TASK INSTRUCTIONS ::
Your job with the data below: print everything from the line that holds "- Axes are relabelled" down to the line that holds "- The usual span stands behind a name", ends included, exactly, and nothing else.

COLLECTED MATERIAL ::

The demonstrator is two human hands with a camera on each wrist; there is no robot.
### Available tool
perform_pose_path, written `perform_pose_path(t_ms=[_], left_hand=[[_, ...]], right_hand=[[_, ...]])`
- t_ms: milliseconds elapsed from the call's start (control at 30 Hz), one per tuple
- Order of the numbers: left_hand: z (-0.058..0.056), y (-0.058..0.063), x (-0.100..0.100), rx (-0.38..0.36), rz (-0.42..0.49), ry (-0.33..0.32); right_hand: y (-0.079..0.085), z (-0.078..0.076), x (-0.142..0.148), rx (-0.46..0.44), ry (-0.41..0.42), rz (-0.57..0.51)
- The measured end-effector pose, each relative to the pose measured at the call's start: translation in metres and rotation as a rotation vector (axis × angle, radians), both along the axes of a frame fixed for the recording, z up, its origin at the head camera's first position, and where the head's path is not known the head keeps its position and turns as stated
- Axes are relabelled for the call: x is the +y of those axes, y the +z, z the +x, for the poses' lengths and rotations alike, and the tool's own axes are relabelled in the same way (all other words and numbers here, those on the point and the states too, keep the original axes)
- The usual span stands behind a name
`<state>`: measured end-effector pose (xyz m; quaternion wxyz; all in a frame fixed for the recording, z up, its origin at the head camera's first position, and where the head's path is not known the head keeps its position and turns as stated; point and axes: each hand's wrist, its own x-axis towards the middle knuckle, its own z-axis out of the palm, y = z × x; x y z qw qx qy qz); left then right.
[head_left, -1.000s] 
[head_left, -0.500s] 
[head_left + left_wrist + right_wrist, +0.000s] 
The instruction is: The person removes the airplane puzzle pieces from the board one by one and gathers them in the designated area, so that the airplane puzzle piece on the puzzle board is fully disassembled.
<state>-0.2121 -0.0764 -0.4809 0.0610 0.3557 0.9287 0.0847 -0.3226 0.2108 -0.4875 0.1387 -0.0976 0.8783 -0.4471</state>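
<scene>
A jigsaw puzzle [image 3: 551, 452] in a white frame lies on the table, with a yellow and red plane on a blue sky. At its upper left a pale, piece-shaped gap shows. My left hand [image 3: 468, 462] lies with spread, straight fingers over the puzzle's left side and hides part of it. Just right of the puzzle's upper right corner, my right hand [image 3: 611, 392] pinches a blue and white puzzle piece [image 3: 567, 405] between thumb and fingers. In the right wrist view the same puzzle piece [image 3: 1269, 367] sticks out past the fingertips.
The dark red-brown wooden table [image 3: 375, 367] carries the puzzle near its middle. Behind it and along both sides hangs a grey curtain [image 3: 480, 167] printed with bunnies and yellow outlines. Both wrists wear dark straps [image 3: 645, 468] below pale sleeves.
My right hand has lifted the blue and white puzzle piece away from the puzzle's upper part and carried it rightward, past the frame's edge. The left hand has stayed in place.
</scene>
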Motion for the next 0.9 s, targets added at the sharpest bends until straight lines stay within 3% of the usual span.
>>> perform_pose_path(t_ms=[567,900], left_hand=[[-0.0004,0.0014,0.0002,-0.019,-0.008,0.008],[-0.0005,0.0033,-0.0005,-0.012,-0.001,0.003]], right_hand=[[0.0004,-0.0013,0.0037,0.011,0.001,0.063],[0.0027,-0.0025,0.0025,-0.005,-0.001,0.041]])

YOUR SOLUTION ::
- Axes are relabelled for the call: x is the +y of those axes, y the +z, z the +x, for the poses' lengths and rotations alike, and the tool's own axes are relabelled in the same way (all other words and numbers here, those on the point and the states too, keep the original axes)
- The usual span stands behind a name

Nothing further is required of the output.